Robert H. Dodds Jr. is a professor and head of the department of civil and environmental engineering. Dodds' research focuses on the safety of bridges, pipelines, naval vessels, aircraft and spacecraft as they develop cracks and defects from the effects of aging. He was interviewed by News Bureau Physical Sciences Editor James Kloeppel.
Does the catastrophic failure of the Interstate-35 bridge in Minneapolis mean we need to improve bridge design?
Structural engineers continue to drive innovation in the science and art of bridge design including the form, construction materials, construction methods and maintainability. New bridge designs reflect research conducted at universities worldwide, with leading contributions from Illinois, on these and other technical topics to improve the efficiency, reliability, and lifespan. The vast majority of bridges in Illinois and across the U.S. are modest in size, carrying traffic across other highways, streets, railroads, and small streams. These bridges go virtually unnoticed everyday by the public; they perform reliably for many years, but cannot just be neglected as they age and deteriorate. New research to monitor and improve the "structural health" of aging bridges has the very real potential to prevent the almost certain increase in the number of future bridge failures.

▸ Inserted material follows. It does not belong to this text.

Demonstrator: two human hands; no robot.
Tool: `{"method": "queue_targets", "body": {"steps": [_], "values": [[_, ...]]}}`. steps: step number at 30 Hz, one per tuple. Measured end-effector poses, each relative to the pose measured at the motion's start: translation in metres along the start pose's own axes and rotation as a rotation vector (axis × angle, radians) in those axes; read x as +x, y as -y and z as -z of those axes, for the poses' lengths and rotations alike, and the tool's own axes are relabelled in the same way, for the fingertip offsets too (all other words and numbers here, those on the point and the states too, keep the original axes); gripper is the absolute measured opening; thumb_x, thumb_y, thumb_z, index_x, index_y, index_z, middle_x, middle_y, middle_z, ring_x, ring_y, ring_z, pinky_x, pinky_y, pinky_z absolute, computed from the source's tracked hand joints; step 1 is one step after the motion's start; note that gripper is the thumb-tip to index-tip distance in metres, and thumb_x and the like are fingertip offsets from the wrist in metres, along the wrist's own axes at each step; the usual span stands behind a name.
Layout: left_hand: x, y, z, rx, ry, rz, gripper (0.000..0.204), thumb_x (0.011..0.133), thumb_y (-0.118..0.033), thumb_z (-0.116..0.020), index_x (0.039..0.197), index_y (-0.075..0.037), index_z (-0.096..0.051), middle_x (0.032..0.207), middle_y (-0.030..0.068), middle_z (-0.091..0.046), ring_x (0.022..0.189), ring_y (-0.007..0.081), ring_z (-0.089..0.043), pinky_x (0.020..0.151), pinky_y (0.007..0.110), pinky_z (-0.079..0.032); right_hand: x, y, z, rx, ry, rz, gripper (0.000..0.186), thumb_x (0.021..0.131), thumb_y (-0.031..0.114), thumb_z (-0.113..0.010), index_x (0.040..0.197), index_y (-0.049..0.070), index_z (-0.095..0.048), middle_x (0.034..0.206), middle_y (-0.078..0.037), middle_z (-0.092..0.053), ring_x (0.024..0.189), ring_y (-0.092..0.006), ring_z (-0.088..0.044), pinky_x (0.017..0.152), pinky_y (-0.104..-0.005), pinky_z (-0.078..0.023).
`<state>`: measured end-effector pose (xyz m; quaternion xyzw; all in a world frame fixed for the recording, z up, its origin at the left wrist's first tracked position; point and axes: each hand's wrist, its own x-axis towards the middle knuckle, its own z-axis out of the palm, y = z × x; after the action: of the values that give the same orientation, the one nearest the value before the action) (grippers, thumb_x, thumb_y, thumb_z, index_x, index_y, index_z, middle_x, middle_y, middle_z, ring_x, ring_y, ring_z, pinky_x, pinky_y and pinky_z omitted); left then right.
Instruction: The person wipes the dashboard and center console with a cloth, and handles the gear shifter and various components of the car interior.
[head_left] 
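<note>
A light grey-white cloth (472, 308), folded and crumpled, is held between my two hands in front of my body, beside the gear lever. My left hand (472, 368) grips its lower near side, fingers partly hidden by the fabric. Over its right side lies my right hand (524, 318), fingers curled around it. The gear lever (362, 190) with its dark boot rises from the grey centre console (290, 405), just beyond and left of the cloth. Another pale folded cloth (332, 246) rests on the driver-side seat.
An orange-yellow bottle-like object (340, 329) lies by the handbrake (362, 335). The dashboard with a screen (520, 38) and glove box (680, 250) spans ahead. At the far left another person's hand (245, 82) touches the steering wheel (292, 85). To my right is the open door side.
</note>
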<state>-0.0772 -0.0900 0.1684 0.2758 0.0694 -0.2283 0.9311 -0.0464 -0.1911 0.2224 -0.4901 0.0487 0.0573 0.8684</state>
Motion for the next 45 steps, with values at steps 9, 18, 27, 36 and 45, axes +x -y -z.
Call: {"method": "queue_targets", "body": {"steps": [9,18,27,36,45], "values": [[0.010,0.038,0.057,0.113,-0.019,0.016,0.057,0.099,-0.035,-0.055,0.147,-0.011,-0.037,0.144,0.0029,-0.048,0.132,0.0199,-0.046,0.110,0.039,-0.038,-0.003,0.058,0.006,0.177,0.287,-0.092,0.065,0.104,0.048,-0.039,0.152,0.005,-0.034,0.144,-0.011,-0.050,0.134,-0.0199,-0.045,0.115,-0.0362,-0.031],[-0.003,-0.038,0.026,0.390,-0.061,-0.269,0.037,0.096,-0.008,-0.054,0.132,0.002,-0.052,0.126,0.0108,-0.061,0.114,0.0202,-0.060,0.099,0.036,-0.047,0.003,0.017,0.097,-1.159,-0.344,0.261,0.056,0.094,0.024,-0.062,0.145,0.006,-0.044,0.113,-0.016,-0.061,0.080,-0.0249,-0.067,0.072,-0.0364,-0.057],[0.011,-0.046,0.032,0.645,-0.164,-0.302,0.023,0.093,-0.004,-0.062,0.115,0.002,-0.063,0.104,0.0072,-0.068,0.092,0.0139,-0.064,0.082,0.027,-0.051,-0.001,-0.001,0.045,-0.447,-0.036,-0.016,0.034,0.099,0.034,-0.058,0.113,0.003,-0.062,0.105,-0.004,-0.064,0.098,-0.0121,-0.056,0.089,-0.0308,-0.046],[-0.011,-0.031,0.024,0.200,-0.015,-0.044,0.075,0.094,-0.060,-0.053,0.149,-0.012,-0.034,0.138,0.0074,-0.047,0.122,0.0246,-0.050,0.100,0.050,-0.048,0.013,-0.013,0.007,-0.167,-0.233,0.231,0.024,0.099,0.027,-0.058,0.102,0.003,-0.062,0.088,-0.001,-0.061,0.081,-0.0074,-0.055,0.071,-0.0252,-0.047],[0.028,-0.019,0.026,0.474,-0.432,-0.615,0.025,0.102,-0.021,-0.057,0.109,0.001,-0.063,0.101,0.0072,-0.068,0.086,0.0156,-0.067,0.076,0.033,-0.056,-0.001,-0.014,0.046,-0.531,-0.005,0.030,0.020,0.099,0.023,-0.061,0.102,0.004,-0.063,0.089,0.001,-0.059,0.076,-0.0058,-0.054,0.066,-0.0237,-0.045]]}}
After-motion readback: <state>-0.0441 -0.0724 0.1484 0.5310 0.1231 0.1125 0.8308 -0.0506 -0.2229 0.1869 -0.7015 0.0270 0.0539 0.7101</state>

The I-35 bridge was 40 years old; is this considered "old" for bridges? How long should bridges last?
Forty years is not all that old for a bridge. To put this in perspective, our nation just celebrated the 50th anniversary of the Interstate Highway System, including all the bridges built in those early years. We have great bridges serving with extraordinary safety: The Brooklyn Bridge (opened in 1883) and the Golden Gate Bridge (opened in 1937) are just two of many well known "very old" examples. With proper design, inspection, monitoring, repair, and continuing maintenance, modern bridges should last 100 years or more. But this is an expensive, mostly unglamorous effort that will require a new commitment of our citizens and politicians for the allocation of transportation tax dollars. Nothing less will restore the public's complete faith in the safety of our bridge structures.
What are the challenges of inspecting our bridges?

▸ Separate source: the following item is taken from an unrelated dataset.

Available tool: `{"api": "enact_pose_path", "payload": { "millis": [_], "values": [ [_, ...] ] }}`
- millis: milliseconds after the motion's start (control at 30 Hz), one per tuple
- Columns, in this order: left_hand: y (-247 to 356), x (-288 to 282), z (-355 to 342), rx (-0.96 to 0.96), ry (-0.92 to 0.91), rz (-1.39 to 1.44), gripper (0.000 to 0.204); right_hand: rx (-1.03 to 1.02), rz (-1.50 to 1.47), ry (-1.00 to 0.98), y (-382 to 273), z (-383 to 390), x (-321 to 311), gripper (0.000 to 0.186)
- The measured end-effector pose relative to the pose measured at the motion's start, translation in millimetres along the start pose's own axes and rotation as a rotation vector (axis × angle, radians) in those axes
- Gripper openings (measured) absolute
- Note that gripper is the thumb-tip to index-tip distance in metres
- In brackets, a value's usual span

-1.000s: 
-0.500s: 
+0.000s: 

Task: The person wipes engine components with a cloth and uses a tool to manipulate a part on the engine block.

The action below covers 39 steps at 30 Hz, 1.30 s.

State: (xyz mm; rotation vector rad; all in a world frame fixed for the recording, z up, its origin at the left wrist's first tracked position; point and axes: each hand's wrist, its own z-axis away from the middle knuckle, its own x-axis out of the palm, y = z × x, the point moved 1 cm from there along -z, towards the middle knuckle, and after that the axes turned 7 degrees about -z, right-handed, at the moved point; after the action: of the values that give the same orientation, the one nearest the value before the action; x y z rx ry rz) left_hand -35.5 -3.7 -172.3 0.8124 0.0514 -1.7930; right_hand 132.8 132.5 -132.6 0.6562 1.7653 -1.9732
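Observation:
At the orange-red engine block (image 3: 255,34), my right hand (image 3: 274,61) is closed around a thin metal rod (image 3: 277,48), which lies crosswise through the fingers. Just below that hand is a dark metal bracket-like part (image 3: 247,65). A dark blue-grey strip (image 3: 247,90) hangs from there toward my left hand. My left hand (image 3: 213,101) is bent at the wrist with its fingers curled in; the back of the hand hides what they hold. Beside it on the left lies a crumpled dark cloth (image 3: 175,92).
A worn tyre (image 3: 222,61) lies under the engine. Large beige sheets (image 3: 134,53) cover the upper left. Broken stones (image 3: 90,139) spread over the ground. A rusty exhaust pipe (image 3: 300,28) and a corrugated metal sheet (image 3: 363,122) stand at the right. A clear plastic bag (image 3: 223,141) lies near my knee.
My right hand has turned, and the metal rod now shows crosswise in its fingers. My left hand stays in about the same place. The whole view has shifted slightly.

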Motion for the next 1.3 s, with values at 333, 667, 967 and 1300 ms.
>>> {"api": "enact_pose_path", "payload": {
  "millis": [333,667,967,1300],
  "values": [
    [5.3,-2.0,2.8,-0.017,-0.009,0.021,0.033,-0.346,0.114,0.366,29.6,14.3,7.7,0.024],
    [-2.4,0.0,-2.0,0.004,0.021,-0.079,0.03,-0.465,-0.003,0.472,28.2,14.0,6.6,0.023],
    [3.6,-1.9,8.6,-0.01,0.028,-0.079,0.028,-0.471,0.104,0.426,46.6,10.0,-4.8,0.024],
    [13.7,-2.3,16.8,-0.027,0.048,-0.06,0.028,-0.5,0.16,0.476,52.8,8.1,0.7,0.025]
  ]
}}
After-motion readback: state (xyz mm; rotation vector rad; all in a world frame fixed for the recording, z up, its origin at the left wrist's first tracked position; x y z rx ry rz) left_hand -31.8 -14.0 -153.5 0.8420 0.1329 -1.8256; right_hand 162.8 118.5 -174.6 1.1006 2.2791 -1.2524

Unlike the thousands of aircraft built to the same identical design in carefully controlled factories, our bridges have unique designs to meet the specific features of their location, required length, traffic volumes, cost restrictions, and material availability. As bridges age, they develop corrosion through environmental exposure and fatigue cracking caused by millions of load cycles from traffic (similar to bending a paper clip until it breaks). Bridge inspections to locate, quantify and assess the significance of this damage vary widely in their scope, time, and expense. The simplest is an overall, quick visual inspection now being ordered by government officials nationwide - analogous to the pilot's walk around the plane before takeoff. More meaningful inspections often require closure of the bridge over weeks or months for physical access and the use of sophisticated instruments to quantify corrosion, to locate and determine the size of cracks, and to measure bridge movements and distortions. Starting with generic national guidelines, engineers develop individualized inspection plans for each bridge when they begin to observe the development of various "diseases" (corrosion, cracking, movement-distortion) as it ages.